» **Prompt**: Take every line from the listing below that contains "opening".

» **Given records**:
Segment Open

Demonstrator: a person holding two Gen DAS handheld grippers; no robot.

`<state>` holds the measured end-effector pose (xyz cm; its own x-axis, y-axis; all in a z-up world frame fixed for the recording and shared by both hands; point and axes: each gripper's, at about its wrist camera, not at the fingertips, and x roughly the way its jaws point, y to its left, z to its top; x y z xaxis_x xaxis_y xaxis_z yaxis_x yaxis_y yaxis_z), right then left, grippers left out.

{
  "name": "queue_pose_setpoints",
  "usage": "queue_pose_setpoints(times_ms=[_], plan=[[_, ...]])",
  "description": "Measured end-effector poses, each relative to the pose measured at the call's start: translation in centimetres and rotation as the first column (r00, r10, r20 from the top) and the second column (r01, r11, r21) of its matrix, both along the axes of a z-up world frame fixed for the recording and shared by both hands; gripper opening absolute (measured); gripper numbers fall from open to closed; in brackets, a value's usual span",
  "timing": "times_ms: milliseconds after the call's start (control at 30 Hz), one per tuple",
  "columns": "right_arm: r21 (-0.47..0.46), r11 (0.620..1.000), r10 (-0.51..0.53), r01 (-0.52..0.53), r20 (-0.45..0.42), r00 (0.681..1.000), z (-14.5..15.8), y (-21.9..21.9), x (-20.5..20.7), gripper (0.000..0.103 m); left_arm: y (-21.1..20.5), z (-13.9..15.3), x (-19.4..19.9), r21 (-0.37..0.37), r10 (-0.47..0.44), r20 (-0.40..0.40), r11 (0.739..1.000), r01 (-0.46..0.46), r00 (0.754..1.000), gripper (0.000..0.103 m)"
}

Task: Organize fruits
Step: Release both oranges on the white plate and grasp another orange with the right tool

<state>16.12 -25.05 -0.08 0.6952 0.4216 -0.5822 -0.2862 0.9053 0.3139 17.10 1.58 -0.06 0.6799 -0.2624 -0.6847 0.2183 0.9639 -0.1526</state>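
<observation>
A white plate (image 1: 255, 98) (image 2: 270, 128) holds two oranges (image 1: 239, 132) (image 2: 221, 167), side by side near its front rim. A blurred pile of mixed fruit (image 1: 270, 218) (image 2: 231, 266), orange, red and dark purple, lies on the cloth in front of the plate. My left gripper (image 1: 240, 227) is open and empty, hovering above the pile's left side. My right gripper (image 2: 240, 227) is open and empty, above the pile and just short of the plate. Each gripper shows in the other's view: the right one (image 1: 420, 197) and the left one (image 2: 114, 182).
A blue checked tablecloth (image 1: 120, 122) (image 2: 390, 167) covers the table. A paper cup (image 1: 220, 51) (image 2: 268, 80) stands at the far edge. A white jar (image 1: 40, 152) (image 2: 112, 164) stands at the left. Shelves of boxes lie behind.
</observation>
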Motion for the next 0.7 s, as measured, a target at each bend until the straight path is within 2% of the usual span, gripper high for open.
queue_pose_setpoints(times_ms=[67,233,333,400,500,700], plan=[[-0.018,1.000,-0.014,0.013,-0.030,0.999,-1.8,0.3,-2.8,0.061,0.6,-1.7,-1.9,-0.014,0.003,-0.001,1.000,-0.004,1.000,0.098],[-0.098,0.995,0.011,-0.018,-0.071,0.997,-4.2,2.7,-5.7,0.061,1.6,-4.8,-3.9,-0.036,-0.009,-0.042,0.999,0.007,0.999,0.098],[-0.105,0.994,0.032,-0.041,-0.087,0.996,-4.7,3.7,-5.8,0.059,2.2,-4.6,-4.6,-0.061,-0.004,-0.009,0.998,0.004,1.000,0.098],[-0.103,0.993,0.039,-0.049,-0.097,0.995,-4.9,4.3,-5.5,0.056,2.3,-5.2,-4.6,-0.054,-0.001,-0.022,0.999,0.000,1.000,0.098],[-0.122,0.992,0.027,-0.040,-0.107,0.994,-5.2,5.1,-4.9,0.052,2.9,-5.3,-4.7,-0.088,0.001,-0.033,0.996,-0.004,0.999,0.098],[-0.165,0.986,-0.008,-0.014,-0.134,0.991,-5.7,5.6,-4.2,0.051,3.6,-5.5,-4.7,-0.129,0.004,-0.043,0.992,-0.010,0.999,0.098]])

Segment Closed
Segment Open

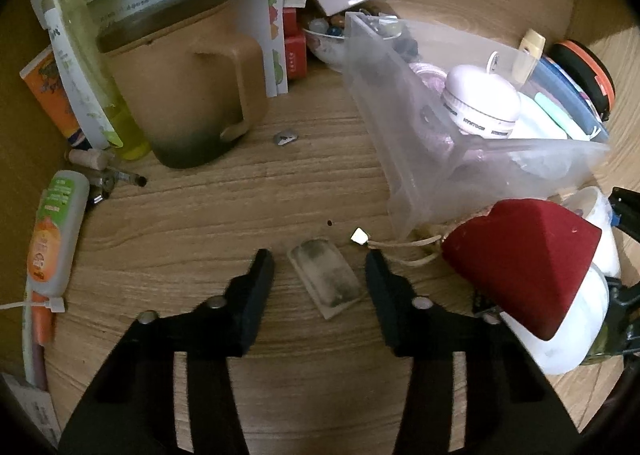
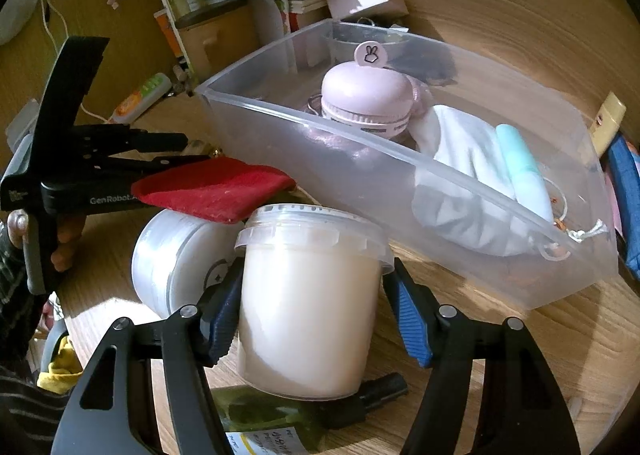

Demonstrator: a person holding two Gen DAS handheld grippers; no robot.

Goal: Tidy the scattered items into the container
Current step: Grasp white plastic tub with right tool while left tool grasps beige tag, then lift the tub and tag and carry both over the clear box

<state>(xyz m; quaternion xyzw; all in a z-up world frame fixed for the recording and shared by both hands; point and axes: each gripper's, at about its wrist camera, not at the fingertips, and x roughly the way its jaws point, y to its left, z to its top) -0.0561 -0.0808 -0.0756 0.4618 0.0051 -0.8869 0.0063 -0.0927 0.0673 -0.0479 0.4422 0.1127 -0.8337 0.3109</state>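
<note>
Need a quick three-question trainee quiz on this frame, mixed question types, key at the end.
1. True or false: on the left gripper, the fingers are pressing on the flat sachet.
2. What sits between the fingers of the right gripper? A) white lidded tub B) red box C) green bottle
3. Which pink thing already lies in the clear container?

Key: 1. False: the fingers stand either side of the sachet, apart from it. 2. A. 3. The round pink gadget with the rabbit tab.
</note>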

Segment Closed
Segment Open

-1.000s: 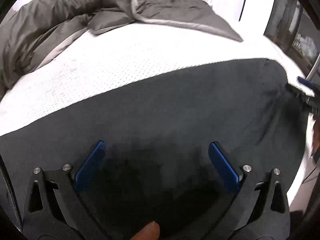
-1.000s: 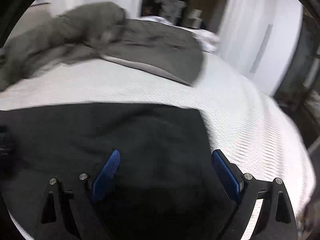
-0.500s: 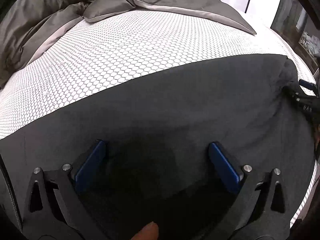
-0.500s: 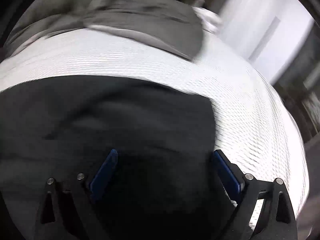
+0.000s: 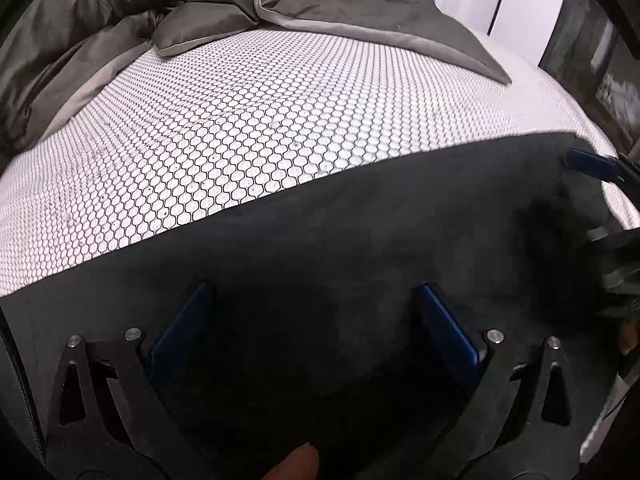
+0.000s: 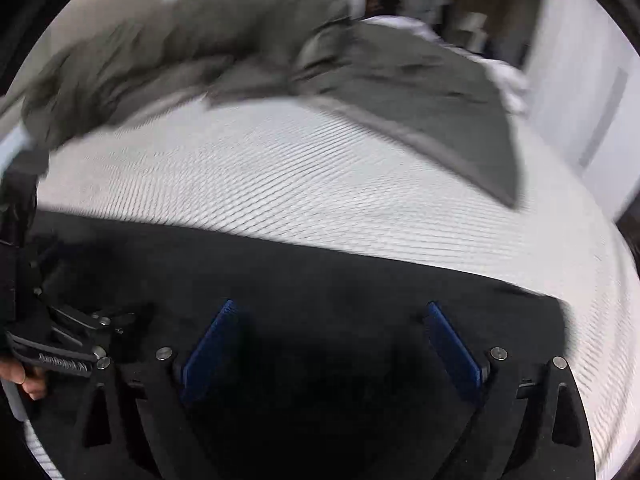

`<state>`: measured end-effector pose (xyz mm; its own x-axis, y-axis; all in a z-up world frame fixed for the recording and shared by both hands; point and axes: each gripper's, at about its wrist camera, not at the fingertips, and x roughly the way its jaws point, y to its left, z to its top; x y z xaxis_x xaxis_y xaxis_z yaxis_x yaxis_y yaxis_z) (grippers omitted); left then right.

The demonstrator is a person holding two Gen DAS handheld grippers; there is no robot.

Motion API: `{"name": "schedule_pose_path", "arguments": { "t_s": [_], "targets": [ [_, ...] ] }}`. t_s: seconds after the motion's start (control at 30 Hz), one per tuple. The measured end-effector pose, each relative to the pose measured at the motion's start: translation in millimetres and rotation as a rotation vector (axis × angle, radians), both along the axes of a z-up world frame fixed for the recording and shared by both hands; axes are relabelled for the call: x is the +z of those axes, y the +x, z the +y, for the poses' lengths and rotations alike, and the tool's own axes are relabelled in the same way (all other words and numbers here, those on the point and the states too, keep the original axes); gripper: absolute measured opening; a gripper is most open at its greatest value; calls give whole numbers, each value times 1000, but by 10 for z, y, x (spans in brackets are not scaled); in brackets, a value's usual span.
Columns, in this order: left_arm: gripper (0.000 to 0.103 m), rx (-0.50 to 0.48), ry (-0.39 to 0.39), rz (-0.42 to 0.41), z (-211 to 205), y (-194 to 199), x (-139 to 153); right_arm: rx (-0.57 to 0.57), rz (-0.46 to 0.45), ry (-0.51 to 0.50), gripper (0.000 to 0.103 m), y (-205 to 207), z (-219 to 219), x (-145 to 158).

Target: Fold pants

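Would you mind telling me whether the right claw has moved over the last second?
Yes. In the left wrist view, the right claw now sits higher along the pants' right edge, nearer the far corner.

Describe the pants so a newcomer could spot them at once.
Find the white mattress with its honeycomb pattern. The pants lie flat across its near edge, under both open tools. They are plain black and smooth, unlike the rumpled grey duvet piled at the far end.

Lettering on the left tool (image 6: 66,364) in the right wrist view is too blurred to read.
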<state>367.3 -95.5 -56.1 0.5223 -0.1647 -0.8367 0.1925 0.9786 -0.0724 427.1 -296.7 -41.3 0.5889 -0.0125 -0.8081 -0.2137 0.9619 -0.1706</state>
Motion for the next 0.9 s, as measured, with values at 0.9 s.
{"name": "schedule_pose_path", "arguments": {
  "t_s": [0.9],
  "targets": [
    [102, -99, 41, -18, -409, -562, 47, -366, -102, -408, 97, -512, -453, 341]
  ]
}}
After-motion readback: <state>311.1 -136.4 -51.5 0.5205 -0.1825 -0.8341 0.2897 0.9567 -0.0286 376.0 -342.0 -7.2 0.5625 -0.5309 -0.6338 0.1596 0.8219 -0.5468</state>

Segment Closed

» **Response to this exercise**:
  "description": "Measured end-effector poses, each relative to the pose measured at the call's start: translation in centimetres and rotation as the first column (r00, r10, r20 from the top) and the second column (r01, r11, r21) of its matrix, both along the axes of a z-up world frame fixed for the recording and shared by both hands; gripper opening absolute (measured); gripper numbers fall from open to closed; in brackets, a value's usual span",
Motion API: `{"name": "schedule_pose_path", "arguments": { "t_s": [_], "targets": [ [_, ...] ] }}`. t_s: seconds after the motion's start (control at 30 Hz), one per tuple. The measured end-effector pose, each relative to the pose measured at the motion's start: translation in millimetres and rotation as a rotation vector (axis × angle, radians), both along the axes of a z-up world frame fixed for the recording and shared by both hands; axes are relabelled for the call: x is the +z of those axes, y the +x, z the +y, for the poses' lengths and rotations alike, and the tool's own axes are relabelled in the same way (all other words and numbers here, those on the point and the states too, keep the original axes); gripper: absolute measured opening; a gripper is most open at its greatest value; calls give whole numbers, each value times 1000, but by 10 for z, y, x (spans in brackets are not scaled); in brackets, a value's usual span.

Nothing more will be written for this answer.